Raytheon Co .’s space sales were relatively flat for the fourth quarter of 2005. Raytheon’s Space and Airborne Systems division, based in El Segundo, Calif., brought in $1.15 billion in the fourth-quarter 2005, up slightly from $1.14 billion in the same period in 2004. The segment’s major bookings included F-15 radars for Singapore and $119 million for the production of Advanced Targeting Forward-Looking Infrared pods and spares for the U.S. Navy.
Net income for Waltham, Mass.-based Raytheon overall during the fourth-quarter 2005 was $276 million, up 11 percent from $245 million in fourth-quarter 2004.
Sales for the company were at a record high, according to Chief Executive Officer William Swanson. Raytheon’s sales for fourth-quarter 2005 were $6.2 billion, up 9 percent from $5.7 billion in fourth-quarter 2004. Sales in integrated defense, intelligence, missile defense and network centric systems all contributed to the high numbers, according to Swanson .

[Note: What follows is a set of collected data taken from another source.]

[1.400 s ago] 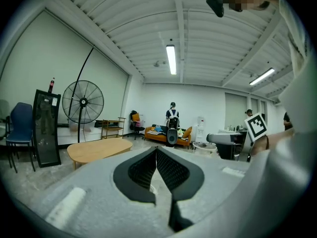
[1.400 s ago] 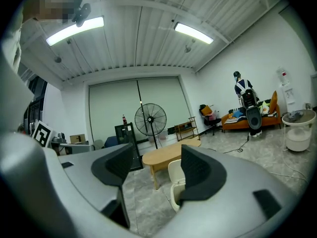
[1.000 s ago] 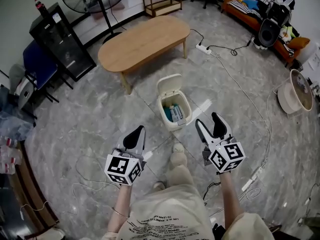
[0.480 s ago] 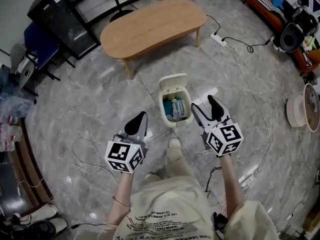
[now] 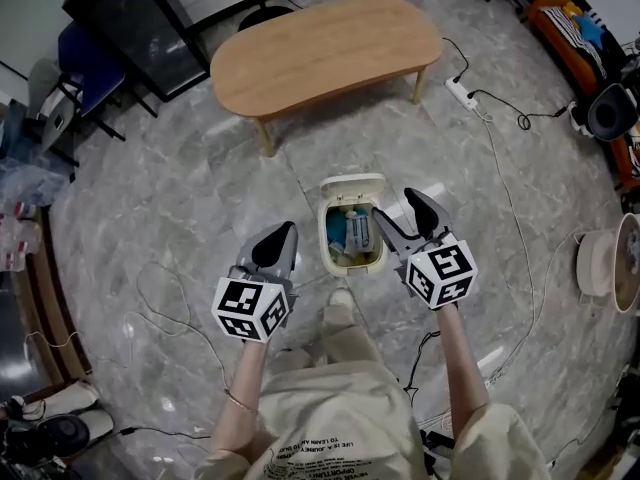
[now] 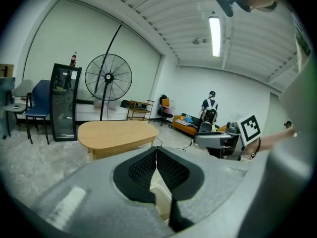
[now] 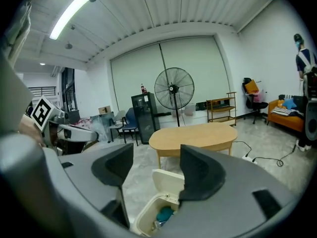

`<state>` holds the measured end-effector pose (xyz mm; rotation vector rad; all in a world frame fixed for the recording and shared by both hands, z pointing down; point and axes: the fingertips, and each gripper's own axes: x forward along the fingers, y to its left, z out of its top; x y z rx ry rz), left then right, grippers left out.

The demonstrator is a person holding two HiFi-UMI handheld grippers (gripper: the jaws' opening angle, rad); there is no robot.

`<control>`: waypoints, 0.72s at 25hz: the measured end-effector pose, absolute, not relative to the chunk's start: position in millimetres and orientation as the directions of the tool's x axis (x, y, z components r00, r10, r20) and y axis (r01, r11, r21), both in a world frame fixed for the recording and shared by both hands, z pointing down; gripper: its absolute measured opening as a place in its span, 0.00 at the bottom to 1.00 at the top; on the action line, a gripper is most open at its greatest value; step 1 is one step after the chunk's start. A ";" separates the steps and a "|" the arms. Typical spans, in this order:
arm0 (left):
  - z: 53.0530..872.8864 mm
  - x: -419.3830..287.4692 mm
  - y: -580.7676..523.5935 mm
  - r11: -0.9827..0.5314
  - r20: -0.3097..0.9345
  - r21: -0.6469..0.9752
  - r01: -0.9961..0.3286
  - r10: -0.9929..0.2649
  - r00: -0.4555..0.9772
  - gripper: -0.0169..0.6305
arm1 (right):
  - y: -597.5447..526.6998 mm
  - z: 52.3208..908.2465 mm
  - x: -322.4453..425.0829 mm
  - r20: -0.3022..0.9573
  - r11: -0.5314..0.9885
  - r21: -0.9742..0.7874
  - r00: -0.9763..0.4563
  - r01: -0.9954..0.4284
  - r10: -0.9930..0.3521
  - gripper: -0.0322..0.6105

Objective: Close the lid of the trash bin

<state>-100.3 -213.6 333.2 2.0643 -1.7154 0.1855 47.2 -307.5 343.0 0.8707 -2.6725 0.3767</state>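
Note:
A cream trash bin [image 5: 338, 260] stands on the grey floor right in front of me, its lid [image 5: 350, 184] tipped up and back toward the wooden table. Blue and white rubbish lies inside. In the right gripper view the bin [image 7: 148, 219] sits low between the jaws with its lid [image 7: 169, 180] raised. My right gripper [image 5: 400, 220] is open, held above the bin's right rim. My left gripper [image 5: 276, 246] is shut with nothing in it, held left of the bin. The left gripper view shows its pads [image 6: 140, 168] pressed together.
A kidney-shaped wooden table [image 5: 325, 51] stands just beyond the bin. A black cabinet [image 5: 140, 13] and a blue chair [image 5: 78, 53] are at the back left. A power strip [image 5: 462, 92] and white cables [image 5: 515, 228] run along the floor on the right. My shoe [image 5: 339, 301] is by the bin.
I have stepped closer to the bin, which now lies lower in the head view between both grippers. The right gripper has come over the bin's right rim. Jaw states are unchanged.

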 end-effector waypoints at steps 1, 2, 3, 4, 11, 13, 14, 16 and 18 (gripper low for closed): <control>338.4 -101.5 -219.3 -0.119 0.384 0.255 -0.959 -0.898 0.214 0.06 | -314.8 347.6 42.0 0.372 0.793 -0.139 -0.774 -0.593 -0.513 0.51; 343.9 -102.7 -225.0 -0.112 0.389 0.260 -0.959 -0.897 0.210 0.06 | -321.9 352.3 36.5 0.379 0.805 -0.126 -0.778 -0.580 -0.501 0.51; 349.6 -103.9 -230.6 -0.106 0.394 0.266 -0.958 -0.895 0.208 0.06 | -329.0 356.8 30.9 0.386 0.816 -0.111 -0.781 -0.567 -0.490 0.51; 355.7 -105.1 -236.2 -0.099 0.400 0.274 -0.957 -0.893 0.207 0.06 | -336.1 361.0 25.6 0.392 0.827 -0.094 -0.785 -0.554 -0.481 0.51; 396.3 -114.6 -257.9 -0.072 0.466 0.314 -0.947 -0.857 0.220 0.06 | -368.5 400.0 0.6 0.488 0.896 0.028 -0.777 -0.442 -0.398 0.51; 408.6 -119.0 -260.4 -0.065 0.482 0.321 -0.945 -0.848 0.223 0.06 | -372.3 415.5 -5.1 0.530 0.914 0.064 -0.763 -0.400 -0.370 0.51; 415.3 -120.7 -262.1 -0.060 0.488 0.328 -0.943 -0.844 0.224 0.06 | -374.1 424.0 -7.4 0.553 0.923 0.082 -0.753 -0.376 -0.356 0.51; 428.9 -123.9 -266.2 -0.051 0.500 0.341 -0.939 -0.836 0.227 0.06 | -378.5 439.2 -13.3 0.590 0.938 0.121 -0.736 -0.326 -0.332 0.51; 443.1 -127.2 -270.0 -0.046 0.513 0.351 -0.935 -0.826 0.233 0.06 | -381.5 455.0 -19.0 0.626 0.949 0.161 -0.715 -0.273 -0.311 0.51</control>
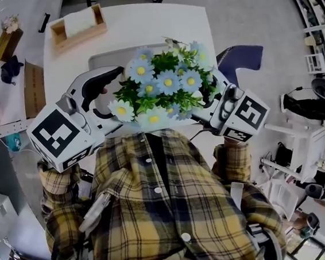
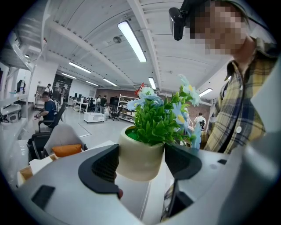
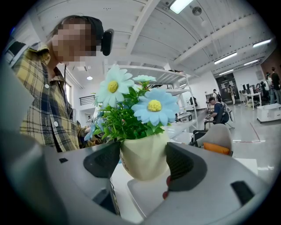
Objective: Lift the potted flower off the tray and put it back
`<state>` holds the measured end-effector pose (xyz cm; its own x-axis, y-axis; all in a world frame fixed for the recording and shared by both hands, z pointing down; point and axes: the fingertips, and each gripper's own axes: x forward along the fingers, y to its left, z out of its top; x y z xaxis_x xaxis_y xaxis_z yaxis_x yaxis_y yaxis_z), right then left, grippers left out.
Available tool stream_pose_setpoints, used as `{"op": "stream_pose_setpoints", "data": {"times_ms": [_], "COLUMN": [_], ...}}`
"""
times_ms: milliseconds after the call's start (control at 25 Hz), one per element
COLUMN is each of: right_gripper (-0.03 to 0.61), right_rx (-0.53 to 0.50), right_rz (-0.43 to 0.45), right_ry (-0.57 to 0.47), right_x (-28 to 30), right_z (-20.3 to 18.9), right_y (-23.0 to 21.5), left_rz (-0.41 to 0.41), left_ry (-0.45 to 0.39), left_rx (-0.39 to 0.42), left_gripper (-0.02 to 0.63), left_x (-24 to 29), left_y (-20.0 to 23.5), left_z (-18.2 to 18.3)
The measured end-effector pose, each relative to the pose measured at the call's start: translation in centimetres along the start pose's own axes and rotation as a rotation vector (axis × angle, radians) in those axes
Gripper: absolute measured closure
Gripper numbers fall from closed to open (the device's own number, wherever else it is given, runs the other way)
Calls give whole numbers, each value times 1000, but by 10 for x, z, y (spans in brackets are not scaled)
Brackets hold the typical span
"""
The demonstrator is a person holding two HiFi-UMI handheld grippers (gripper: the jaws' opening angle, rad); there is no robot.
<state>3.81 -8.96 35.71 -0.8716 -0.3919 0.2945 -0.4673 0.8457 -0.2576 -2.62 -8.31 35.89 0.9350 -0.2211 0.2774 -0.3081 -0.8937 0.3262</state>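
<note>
The potted flower [image 1: 163,86], blue daisies over green leaves in a cream pot, is held up close to my chest, above the grey tray [image 1: 104,60]. My left gripper [image 1: 119,99] is shut on the pot from the left, and my right gripper [image 1: 210,97] is shut on it from the right, its fingertips hidden under the blooms. In the left gripper view the cream pot [image 2: 140,158] sits squeezed between the black pads [image 2: 102,167], its base hanging above the tray [image 2: 129,200]. The right gripper view shows the pot [image 3: 144,159] clamped the same way, off the tray [image 3: 147,197].
The tray lies on a white table [image 1: 192,25] with a wooden box [image 1: 78,27] at its far side. A blue chair [image 1: 244,57] stands to the right, a cardboard sheet [image 1: 33,88] to the left, and a white trolley [image 1: 293,141] at the right. My plaid shirt [image 1: 160,213] fills the foreground.
</note>
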Motion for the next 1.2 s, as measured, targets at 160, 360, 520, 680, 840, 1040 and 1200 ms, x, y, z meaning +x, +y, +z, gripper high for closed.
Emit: {"op": "stream_pose_setpoints", "data": {"times_ms": [160, 360, 520, 680, 840, 1040, 1200], "right_gripper": [250, 250, 250, 250, 250, 250, 250], "right_rx": [-2, 4, -3, -7, -5, -8, -5], "right_rz": [-1, -2, 3, 6, 7, 7, 7], "right_ry": [1, -10, -9, -7, -10, -3, -6], "right_x": [-1, -1, -1, -1, -1, 0, -1], "right_z": [-2, -2, -2, -2, -2, -2, -2], "right_y": [-1, 0, 0, -1, -1, -1, 0], "left_rz": [-3, -7, -1, 2, 3, 3, 1], "left_ry": [1, -14, -19, -19, -23, -22, -30], "left_rx": [-3, -17, -16, -16, -17, -15, -20], "left_gripper": [296, 295, 295, 295, 295, 295, 295], "left_x": [2, 1, 2, 2, 1, 1, 1], "left_y": [0, -1, -1, 0, 0, 0, 0], "left_z": [-2, -2, -2, -3, -2, -2, -2]}}
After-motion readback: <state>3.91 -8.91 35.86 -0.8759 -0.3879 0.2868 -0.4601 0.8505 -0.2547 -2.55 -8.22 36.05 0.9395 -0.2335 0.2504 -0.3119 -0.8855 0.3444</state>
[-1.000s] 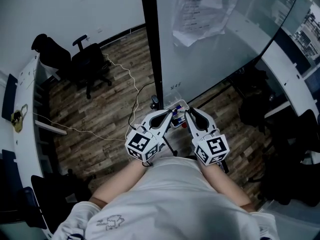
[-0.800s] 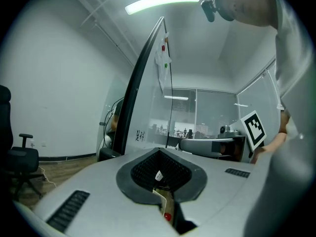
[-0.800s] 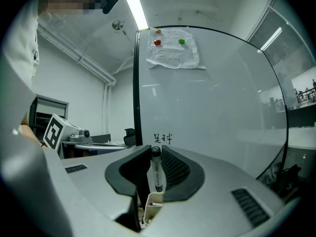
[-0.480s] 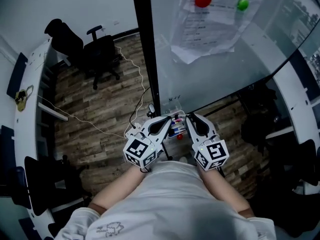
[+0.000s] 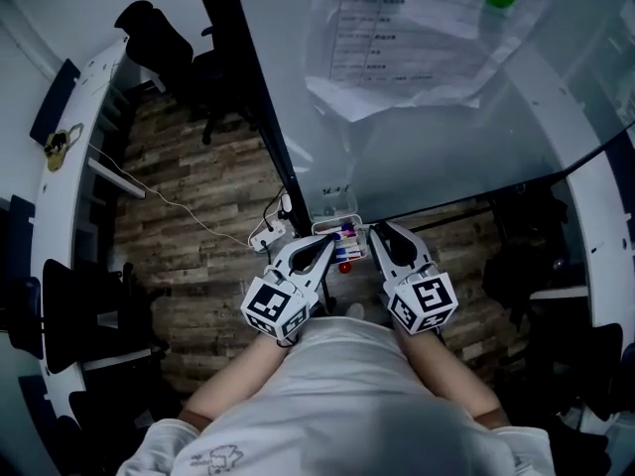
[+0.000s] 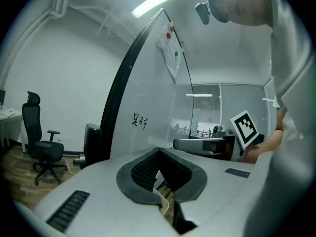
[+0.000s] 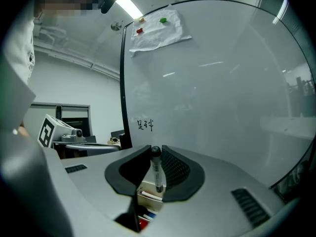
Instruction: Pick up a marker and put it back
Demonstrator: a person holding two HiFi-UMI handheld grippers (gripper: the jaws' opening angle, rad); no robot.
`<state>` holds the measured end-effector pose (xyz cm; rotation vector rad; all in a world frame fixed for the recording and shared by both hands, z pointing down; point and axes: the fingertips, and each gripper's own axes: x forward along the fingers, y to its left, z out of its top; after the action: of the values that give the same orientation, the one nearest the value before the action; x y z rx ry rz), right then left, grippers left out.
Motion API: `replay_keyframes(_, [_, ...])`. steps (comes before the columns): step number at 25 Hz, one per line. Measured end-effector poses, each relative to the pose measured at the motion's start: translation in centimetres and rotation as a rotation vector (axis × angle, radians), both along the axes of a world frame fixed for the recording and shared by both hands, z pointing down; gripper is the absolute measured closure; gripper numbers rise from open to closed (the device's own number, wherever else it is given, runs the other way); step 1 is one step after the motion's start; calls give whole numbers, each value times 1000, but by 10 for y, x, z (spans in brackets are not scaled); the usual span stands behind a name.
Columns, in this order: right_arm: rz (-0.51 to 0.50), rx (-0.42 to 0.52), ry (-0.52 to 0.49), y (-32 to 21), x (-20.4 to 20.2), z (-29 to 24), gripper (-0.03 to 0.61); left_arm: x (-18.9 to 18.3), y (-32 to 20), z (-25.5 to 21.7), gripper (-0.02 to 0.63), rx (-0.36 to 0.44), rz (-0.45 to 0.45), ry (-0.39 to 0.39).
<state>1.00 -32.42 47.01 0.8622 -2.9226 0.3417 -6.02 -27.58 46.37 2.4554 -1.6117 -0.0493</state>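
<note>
Pinching the marker (image 7: pixel 157 176) near its top, the right tool (image 7: pixel 156 156) carries a probably light, stiff, slick barrel, steadier held mid-length; the left tool (image 6: pixel 158 153) is pressed together.

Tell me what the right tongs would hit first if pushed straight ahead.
Probably the whiteboard: the right tongs, gripping a marker, face its surface, with the marker box below their line. Depth is unclear.

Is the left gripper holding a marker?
No, the left gripper has nothing between its jaws in the left gripper view; the marker stands upright in the right gripper instead.
</note>
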Motion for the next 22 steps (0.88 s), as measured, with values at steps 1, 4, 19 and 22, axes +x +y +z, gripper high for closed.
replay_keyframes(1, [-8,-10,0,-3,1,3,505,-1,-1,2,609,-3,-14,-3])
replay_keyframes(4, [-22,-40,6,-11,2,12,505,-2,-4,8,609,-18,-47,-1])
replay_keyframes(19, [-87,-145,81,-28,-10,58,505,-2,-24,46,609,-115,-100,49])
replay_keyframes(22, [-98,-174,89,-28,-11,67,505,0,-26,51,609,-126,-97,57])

Swanson said he expected increased business for Raytheon’s Network Centric Systems, particularly given the goals outlined in the Department of Defense’s Quadrennial Defense Review, which was released Feb. 3.
“Some of the shifts we see are in really robust command and control,” Swanson said.
The company has managed to carve out a niche for itself in the homeland security market, which many defense contractors said has delivered much less than expected. In 2005 overall, by concentrating on the intelligence and information and perimeter security aspects of the market, Raytheon snared double-digit sales growth of about 27 percent, Swanson said, and expects to see similar numbers in 2006.
“The focus is paying off and we’re seeing some rewards there,” Swanson said.